PTC124 for the Treatment of Cystic Fibrosis

Status:
Completed
Trial end date:
2007-07-01
Target enrollment:
0
Participant gender:
All
Summary
In some patients with cystic fibrosis (CF), the disease is caused by a nonsense mutation (premature stop codon) in the gene that makes the cystic fibrosis transmembrane regulator (CFTR) protein. PTC124 has been shown to partially restore CFTR production in animals with CF due to a nonsense mutation. In an ongoing Phase 2a study being performed at the Hadassah University Hospital - Mount Scopus in Israel, patients with nonsense-mutation-mediated CF have received PTC124 in two 14-day treatment courses. Preliminary results from that study indicate that PTC124 has pharmacodynamic activity of PTC124 in CF and that PTC124 can be safely administered in this patient population. This Phase 2b extension study is designed to evaluate the activity and safety of 3 months (approximately 84 days) of continuous treatment with PTC124 in the same patients who were enrolled to the Phase 2a study. The main purpose of this study is to understand whether PTC124 can be safely administered and achieve pharmacodynamic activity in patients with CF due to a nonsense mutation.
Phase:
Phase 2
Accepts Healthy Volunteers?
No
Details
Lead Sponsor:
PTC Therapeutics
Criteria
Inclusion Criteria:

Patients must meet all of the following conditions to be eligible for enrollment into the
study:

- Completion of ≥ 1 cycle of PTC124 treatment in the previous Phase 2a study protocol
(Protocol Number PTC124-GD-005-CF).

- Abnormal nasal epithelial TEPD total chloride conductance (a more electrically
negative value than -5 mV for Δchloride-free+isoproterenol).

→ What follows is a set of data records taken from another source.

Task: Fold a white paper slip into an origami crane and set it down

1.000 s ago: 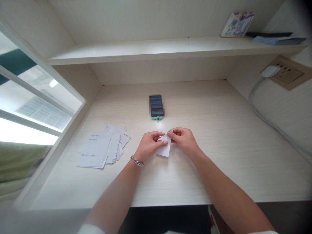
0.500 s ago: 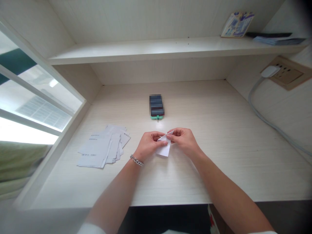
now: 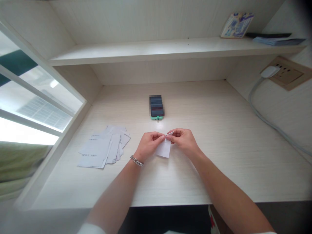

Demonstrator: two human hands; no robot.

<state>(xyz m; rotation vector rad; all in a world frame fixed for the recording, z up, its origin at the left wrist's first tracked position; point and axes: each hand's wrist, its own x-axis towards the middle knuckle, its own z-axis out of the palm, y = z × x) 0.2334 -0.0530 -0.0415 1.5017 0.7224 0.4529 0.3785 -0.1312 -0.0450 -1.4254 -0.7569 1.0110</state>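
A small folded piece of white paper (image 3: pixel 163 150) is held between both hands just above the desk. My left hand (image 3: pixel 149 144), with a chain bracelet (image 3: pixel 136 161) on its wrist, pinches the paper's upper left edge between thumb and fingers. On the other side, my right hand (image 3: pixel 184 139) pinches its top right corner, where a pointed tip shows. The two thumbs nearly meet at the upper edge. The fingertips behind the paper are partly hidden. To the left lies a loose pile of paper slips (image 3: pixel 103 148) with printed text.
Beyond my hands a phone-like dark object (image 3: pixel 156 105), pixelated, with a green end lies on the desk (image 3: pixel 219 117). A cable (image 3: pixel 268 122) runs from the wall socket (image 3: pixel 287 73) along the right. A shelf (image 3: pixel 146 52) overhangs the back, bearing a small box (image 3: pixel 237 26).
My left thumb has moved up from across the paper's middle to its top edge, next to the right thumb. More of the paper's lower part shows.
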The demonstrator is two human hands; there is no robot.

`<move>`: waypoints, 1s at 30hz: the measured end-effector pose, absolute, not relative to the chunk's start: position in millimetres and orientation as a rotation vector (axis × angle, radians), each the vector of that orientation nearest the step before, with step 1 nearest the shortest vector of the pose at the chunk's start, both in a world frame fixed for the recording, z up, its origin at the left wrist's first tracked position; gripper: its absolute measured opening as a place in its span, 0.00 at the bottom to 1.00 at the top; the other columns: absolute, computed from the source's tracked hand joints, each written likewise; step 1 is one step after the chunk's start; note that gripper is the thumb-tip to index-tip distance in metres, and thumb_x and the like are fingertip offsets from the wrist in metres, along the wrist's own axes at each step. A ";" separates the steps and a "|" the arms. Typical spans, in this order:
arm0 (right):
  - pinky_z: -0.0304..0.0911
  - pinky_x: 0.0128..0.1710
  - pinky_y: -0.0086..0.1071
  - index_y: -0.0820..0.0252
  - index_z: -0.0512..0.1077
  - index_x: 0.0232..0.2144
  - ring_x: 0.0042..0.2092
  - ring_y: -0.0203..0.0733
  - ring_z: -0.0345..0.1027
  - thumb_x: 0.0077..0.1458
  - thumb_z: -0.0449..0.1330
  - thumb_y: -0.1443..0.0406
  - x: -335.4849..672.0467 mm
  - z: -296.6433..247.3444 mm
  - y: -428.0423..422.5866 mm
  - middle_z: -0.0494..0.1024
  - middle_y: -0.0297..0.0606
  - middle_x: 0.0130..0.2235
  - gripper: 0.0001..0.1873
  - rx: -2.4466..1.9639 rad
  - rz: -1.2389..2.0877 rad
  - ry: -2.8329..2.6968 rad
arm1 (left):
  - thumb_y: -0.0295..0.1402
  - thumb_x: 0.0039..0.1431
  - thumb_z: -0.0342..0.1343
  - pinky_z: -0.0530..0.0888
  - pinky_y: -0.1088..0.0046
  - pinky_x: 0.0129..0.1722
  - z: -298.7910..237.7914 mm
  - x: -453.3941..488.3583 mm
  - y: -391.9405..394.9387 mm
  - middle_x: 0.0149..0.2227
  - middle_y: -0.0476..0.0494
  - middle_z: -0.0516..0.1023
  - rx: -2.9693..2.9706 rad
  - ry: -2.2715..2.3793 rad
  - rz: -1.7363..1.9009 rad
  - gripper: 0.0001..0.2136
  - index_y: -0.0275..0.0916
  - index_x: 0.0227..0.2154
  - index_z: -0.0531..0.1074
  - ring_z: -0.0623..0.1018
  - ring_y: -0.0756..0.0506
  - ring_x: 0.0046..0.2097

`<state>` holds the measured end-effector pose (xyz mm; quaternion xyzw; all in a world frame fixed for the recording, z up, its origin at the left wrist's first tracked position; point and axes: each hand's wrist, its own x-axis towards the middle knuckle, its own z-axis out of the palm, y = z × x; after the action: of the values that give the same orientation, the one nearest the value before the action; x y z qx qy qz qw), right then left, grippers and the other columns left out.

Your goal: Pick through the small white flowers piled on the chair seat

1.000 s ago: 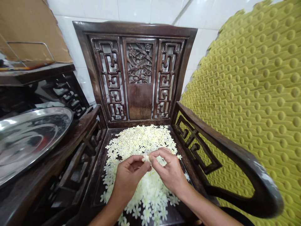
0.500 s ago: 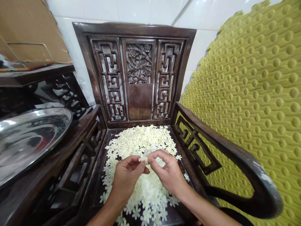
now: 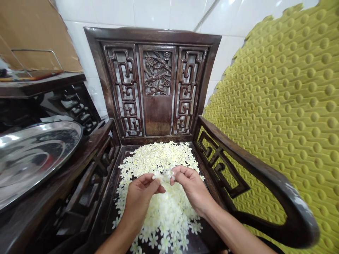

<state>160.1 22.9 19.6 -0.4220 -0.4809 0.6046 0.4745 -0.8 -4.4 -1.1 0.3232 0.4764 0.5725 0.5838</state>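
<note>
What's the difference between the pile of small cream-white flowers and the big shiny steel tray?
The pile of small cream-white flowers is many matte pieces; the shiny steel tray is one smooth, reflective piece. The pile lies on the seat of the dark carved wooden chair; the tray sits outside it, to the left.

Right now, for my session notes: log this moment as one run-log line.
left hand: holds small white blossoms | right hand: holds same blossoms | below: blossom heap on dark carved wooden chair

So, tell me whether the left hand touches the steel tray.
Apart: the head view shows the left hand over the blossoms, with the wooden chair arm between it and the steel tray.
</note>
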 end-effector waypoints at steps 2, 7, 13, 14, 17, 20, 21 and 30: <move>0.59 0.39 0.32 0.62 0.73 0.30 0.31 0.36 0.65 0.56 0.60 0.63 160.6 17.1 23.6 0.73 0.32 0.26 0.07 -1.023 1.493 -1.159 | 0.33 0.50 0.67 0.79 0.71 0.36 -2.3 -0.7 -3.9 0.22 0.48 0.81 0.752 1.116 1.340 0.09 0.35 0.29 0.74 0.79 0.48 0.27; 0.60 0.38 0.33 0.60 0.72 0.29 0.34 0.39 0.65 0.60 0.58 0.62 166.0 18.7 21.7 0.72 0.34 0.29 0.10 -1.134 1.138 -1.569 | 0.32 0.49 0.68 0.78 0.73 0.34 -1.5 -1.1 -2.0 0.23 0.50 0.80 0.745 1.132 1.380 0.09 0.36 0.30 0.74 0.79 0.49 0.27; 0.60 0.44 0.35 0.56 0.74 0.38 0.40 0.42 0.68 0.62 0.59 0.63 165.7 24.6 13.7 0.76 0.36 0.37 0.05 -1.137 0.700 -1.869 | 0.32 0.49 0.68 0.77 0.74 0.33 4.1 -1.1 -2.0 0.22 0.52 0.79 0.819 1.139 1.378 0.09 0.37 0.28 0.73 0.79 0.49 0.26; 0.61 0.44 0.35 0.55 0.75 0.40 0.41 0.42 0.69 0.62 0.60 0.63 164.6 24.1 12.6 0.76 0.36 0.38 0.05 -1.125 0.726 -1.880 | 0.32 0.49 0.68 0.77 0.74 0.33 4.2 -0.5 -2.6 0.22 0.52 0.79 0.839 1.129 1.365 0.09 0.37 0.27 0.73 0.79 0.49 0.26; 0.62 0.44 0.34 0.55 0.76 0.39 0.40 0.41 0.71 0.62 0.60 0.63 162.6 21.5 11.2 0.78 0.36 0.37 0.05 -1.109 0.800 -1.891 | 0.32 0.49 0.68 0.76 0.76 0.32 3.2 1.4 -5.0 0.23 0.51 0.78 0.925 1.103 1.326 0.08 0.36 0.26 0.74 0.80 0.49 0.27; 0.61 0.43 0.34 0.56 0.76 0.34 0.37 0.40 0.71 0.63 0.58 0.65 162.9 20.7 12.5 0.78 0.34 0.32 0.07 -1.104 0.779 -1.907 | 0.32 0.49 0.69 0.76 0.76 0.31 2.1 2.9 -6.9 0.23 0.51 0.78 1.008 1.086 1.313 0.08 0.37 0.26 0.75 0.80 0.49 0.28; 0.60 0.43 0.34 0.56 0.76 0.32 0.37 0.40 0.70 0.62 0.59 0.65 163.2 21.1 13.2 0.77 0.33 0.31 0.07 -1.104 0.761 -1.906 | 0.32 0.49 0.69 0.76 0.76 0.31 2.3 3.1 -7.3 0.24 0.51 0.79 1.024 1.084 1.311 0.07 0.37 0.26 0.76 0.80 0.48 0.28; 0.59 0.33 0.30 0.59 0.67 0.26 0.31 0.37 0.62 0.63 0.54 0.62 168.9 15.5 27.8 0.67 0.31 0.26 0.14 -1.164 1.034 -1.597 | 0.37 0.53 0.66 0.78 0.70 0.37 4.8 -2.2 -5.9 0.25 0.45 0.82 0.974 1.176 1.304 0.09 0.35 0.31 0.79 0.81 0.45 0.31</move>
<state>168.9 27.8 15.5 -0.4687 -0.6429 0.4163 0.4401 -2.2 -5.9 4.8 0.4093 0.4942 0.5478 0.5367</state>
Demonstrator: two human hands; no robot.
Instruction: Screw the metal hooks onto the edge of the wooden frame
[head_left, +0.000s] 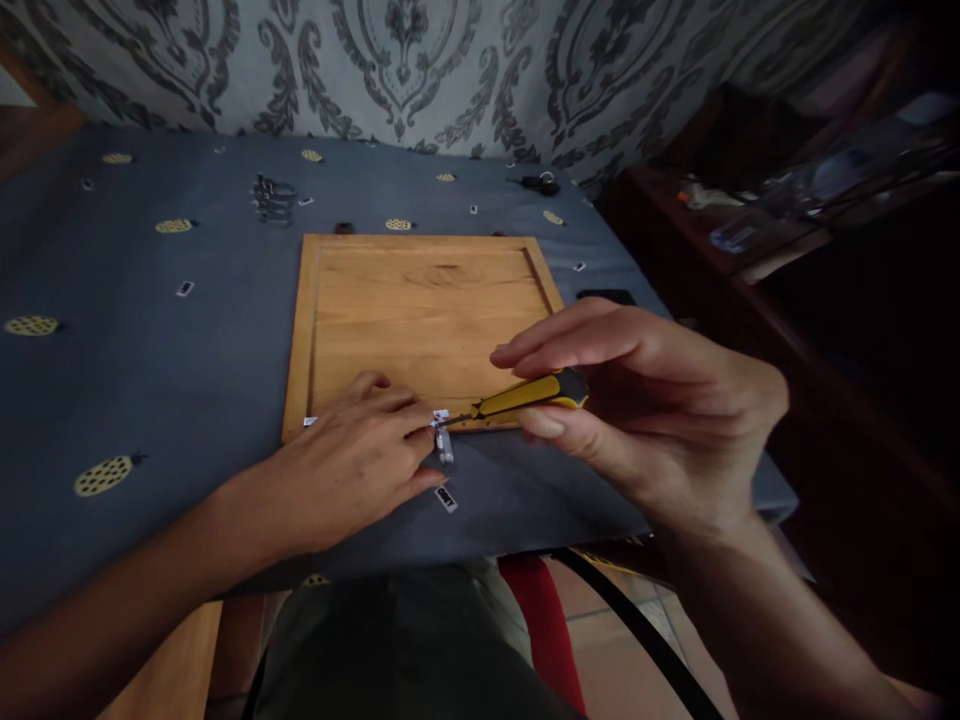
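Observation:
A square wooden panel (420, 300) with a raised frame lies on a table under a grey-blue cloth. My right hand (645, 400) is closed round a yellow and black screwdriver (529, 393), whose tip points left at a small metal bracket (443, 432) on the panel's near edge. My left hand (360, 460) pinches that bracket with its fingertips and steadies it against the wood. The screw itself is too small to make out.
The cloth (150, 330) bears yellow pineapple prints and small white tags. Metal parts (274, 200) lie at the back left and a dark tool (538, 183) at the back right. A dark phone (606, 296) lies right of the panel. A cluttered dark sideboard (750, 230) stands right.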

- FEV1 ≥ 40% of predicted for age, gender, and height.

- Oxygen saturation (as measured by pulse oximetry) ≥92% on room air.

- Willingness of male and female patients, if not surgically sterile, to abstain from
sexual intercourse or employ a barrier or medical method of contraception during the
study drug administration and follow-up periods.

- Negative pregnancy test (for females of childbearing potential).

- Willingness and ability to comply with scheduled visits, drug administration plan,
study procedures, and study restrictions.

- Ability to provide written informed consent.

- Evidence of signed and dated informed consent document indicating that the patient has
been informed of all pertinent aspects of the trial.

Exclusion Criteria:

The presence of any of the following conditions will exclude a patient from enrollment in
the study:

- Prior or ongoing medical condition, medical history, physical findings, ECG findings,
or laboratory abnormality that, in the investigator's opinion, could adversely affect
the safety of the patient, makes it unlikely that the course of treatment or follow-up
would be completed, or could impair the assessment of study results.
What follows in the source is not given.